Ponente
Descripción
This work presents the design, construction, and experimental characterization of a scale offshore wind turbine mounted on a jacket-type support structure, aimed at the detection of structural faults using machine learning techniques. The structure was fabricated using A36 structural steel and features a modular, disassemblable design that allows for the controlled introduction of structural faults, facilitating experimental validation and fault simulation under realistic conditions. The assembly includes key components of a typical wind turbine system: the foundation, tower, nacelle, and rotor.

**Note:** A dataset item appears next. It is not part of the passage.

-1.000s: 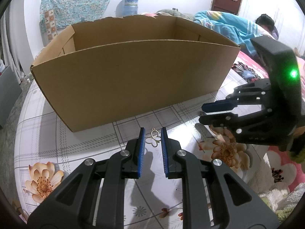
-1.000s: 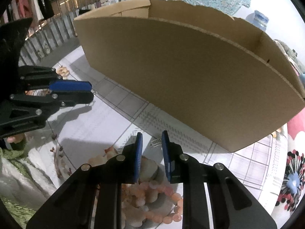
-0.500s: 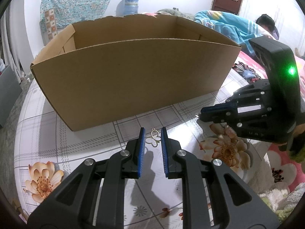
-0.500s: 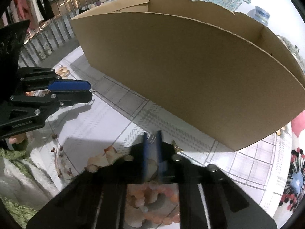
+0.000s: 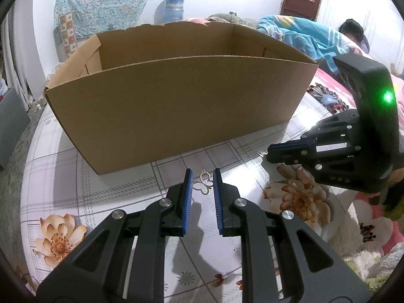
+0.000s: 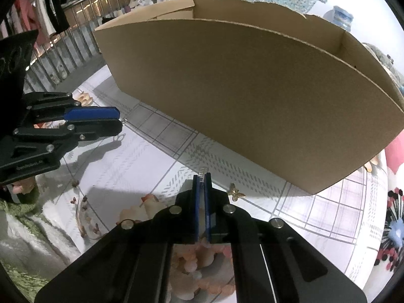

To enable continuous structural health monitoring, triaxial inertial sensors (MPU6050) were integrated with ESP32 microcontrollers, forming a wireless data acquisition system using the ESP-NOW communication protocol. A comprehensive dataset was collected under four defined structural conditions: healthy state, loose bolts, corrosion, and crossbeam damage. These conditions were evaluated across four amplitude levels to simulate varying wind intensities, resulting in a total of 8,850 data samples recorded at a sampling rate of 100 Hz.
The acquired data was preprocessed through normalization and analyzed using dimensionality reduction techniques, specifically Principal Component Analysis (PCA). The PCA results demonstrated clear patterns that differentiate between structural states, underscoring its effectiveness for future classification tasks. This study lays the groundwork for the development of intelligent structural monitoring systems, with potential applications in predictive maintenance strategies for offshore wind energy infrastructure.
Keywords: Offshore wind turbine, jacket-type structure, structural health monitoring, machine learning, PCA, ESP32, wireless sensors, predictive maintenance.